TASK:
In the listing below, find the line with "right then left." and the line with "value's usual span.". Repeat those two lines and all lines between them exactly.

--- --- ---

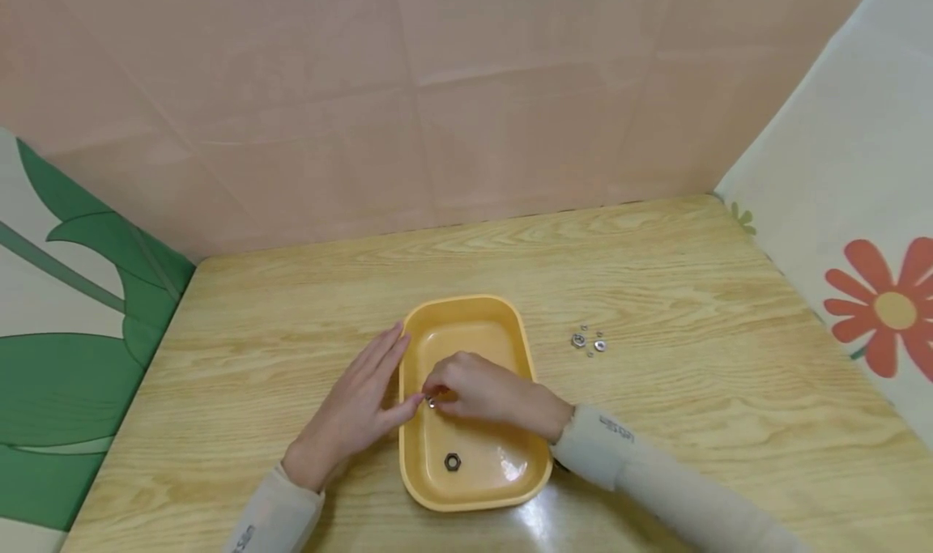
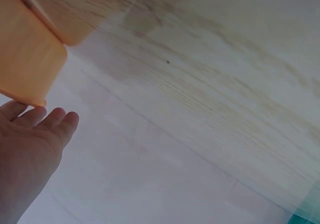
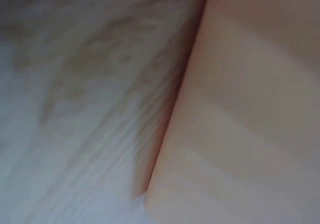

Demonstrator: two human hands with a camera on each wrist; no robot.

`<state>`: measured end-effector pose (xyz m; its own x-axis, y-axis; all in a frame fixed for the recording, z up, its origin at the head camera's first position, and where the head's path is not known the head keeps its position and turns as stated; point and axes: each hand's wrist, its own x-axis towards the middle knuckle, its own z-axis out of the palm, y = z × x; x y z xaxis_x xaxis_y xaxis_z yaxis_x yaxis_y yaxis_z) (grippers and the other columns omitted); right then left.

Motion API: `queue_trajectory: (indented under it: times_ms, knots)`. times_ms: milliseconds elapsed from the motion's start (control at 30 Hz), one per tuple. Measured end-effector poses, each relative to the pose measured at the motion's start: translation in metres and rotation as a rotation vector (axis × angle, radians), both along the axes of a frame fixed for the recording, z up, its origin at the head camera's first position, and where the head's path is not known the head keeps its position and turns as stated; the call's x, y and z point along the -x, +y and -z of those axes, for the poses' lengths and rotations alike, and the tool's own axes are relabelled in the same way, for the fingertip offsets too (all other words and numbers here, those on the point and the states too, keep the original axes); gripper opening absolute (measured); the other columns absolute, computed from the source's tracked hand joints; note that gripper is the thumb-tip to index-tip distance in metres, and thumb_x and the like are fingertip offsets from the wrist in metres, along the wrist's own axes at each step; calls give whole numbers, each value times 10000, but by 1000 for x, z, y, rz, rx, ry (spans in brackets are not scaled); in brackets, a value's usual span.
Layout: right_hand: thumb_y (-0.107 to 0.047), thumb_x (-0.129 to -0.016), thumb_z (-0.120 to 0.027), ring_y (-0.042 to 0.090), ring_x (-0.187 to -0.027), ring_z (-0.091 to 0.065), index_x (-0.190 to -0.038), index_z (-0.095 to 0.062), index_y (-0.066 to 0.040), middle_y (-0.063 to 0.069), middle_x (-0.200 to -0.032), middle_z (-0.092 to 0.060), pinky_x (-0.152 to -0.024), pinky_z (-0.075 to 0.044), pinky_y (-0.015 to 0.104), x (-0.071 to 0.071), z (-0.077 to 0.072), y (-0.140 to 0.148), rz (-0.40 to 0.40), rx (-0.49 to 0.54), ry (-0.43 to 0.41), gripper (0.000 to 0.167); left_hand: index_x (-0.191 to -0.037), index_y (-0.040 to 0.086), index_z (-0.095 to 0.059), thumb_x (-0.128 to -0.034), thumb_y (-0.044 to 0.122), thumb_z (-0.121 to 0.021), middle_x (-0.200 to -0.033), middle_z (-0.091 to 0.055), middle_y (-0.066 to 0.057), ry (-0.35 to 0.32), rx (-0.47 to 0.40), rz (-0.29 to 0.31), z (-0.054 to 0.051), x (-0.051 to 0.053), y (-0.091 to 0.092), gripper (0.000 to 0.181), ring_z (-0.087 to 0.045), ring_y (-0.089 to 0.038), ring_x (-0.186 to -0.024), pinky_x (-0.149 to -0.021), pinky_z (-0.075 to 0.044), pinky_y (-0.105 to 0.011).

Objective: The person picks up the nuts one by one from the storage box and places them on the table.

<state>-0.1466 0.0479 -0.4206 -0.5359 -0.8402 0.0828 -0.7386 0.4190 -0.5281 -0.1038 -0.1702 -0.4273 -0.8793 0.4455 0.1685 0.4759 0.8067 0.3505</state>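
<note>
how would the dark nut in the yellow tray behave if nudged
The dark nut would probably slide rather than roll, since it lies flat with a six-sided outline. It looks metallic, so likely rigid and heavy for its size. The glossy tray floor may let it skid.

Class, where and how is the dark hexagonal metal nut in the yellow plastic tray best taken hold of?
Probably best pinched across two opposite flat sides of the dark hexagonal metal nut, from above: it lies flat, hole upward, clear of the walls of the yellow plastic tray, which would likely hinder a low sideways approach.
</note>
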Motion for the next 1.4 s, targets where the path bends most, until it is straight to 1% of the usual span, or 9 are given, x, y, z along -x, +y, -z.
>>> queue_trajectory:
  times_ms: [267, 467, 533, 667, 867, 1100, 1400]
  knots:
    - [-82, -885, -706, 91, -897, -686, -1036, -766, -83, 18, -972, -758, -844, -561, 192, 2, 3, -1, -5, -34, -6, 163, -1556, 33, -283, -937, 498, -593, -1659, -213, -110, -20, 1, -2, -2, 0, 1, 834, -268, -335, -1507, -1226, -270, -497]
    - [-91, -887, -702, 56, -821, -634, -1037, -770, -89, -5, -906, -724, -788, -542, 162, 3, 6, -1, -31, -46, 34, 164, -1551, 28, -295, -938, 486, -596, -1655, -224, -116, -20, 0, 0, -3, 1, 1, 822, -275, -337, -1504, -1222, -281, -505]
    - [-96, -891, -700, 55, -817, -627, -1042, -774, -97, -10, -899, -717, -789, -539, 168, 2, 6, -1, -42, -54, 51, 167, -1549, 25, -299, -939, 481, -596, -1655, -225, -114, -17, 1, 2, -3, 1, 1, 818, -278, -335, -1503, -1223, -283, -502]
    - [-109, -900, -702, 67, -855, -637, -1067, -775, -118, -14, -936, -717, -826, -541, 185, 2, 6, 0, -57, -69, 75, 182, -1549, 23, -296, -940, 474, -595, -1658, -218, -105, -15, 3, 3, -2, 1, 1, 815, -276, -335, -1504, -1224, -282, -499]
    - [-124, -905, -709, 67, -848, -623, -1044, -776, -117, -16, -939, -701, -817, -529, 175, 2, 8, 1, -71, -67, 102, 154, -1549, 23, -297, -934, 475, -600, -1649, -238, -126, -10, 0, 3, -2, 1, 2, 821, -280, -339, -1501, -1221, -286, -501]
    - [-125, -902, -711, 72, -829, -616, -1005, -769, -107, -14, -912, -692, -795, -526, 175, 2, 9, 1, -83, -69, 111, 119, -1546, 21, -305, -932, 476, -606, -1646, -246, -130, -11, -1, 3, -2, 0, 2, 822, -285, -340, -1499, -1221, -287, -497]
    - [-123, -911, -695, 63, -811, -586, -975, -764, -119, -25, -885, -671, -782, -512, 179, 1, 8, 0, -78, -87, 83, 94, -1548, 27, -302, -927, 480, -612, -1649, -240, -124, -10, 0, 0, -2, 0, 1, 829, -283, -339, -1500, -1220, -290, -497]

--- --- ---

EXERCISE ANSWER:
`<state>`: measured end-effector pose (xyz m; its own x-axis, y-axis; all in a frame fixed for the recording, z up, its origin at the head camera's first position, and where the head's path is not known the head keeps its position and turns as stated; point and axes: each hand's wrist, its own x-axis towards the middle knuckle, its own z-axis out of the palm, y = z × x; x y z xaxis_x xaxis_y xaxis_z yaxis_x yaxis_y yaxis_z) (grippers and the other columns omitted); right then left.

Motion API: `queue_trajectory: (indented under it: times_ms, knots)`. times_ms: milliseconds elapsed from the motion's start (control at 30 Hz), one per tuple. Measured end-effector poses, each relative to the pose measured at the motion's start: translation in metres and rotation as a rotation vector (axis × angle, radians), both along the axes of a frame fixed for the recording, z up, its origin at the head camera's first position, and where the head's path is not known the head keeps its position and turns as stated; the call's x, y and z point along the -x, +y and -z of those axes, for the poses' lengths and rotations alike, and the tool's own axes are relabelled in the same way, for the fingertip offsets too (all other words and numbers here, those on the point and the states too, keep the original axes); gripper opening absolute (measured); the other columns absolute, computed from the source's tracked hand joints; note that gripper is the thumb-tip to index-tip distance in metres, and thumb_x and the like are fingertip offsets from the wrist in metres, along the wrist's own axes at each step; calls give whole numbers, each value times 10000, but by 1000 for x, z, y, rz, rx, ry (spans in brackets are not scaled); in brackets, a value's usual span.

The required output has been supplied.